If, however, you are female and don’t think your sweetie would sit down to read a book of more than 100 pages on a baby, then the book that you want is My Boys Can Swim by Ian Davis. This book is hilariously funny, and designed to be read in an hour or less. It skips over all that internal development stuff, concentrating on the external things that the dad-to-be will have to deal with himself.

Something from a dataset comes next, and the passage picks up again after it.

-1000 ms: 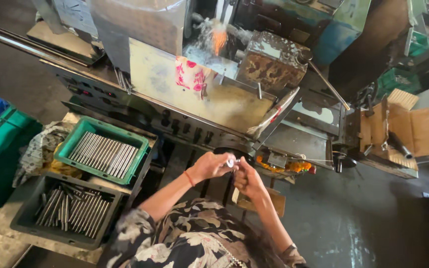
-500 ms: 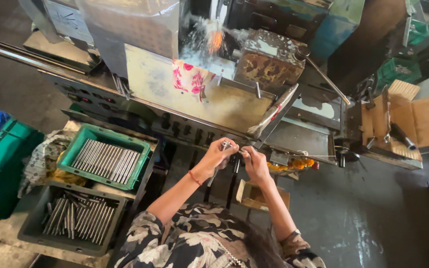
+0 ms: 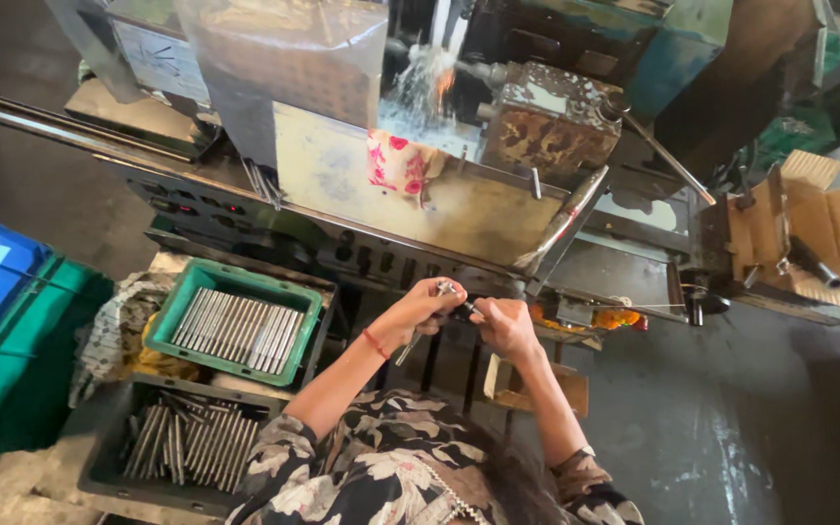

I had a friend looking for books like this for her Spanish-speaking husband. I was unable to find any books specifically for expectant fathers in Spanish (might help if I spoke the language.) But I did find a couple of good general pregnancy and parenting books:

Esperando a mi bebe: Una guia del embarazo para la mujer latina by Lourdes Alcaniz Criticas put this on their best of 2003 list, and it's been on the Spanish bestseller list as well. It got high marks especially for addressing physiological and cultural issues particular to Latinas, and includes traditional Latin foods in its dietary reccs.

Guia de la salud infantil para padres: Desde el embarazo hasta los 5 anos by Steven Dowshen Again, a starred review in Criticas. This is a translation of Parenting Guide: Child Health from Birth to Age Five. They thought it had good comprehensive advice, reasonably priced (under $20). It seems to deal mostly with the post-birth child.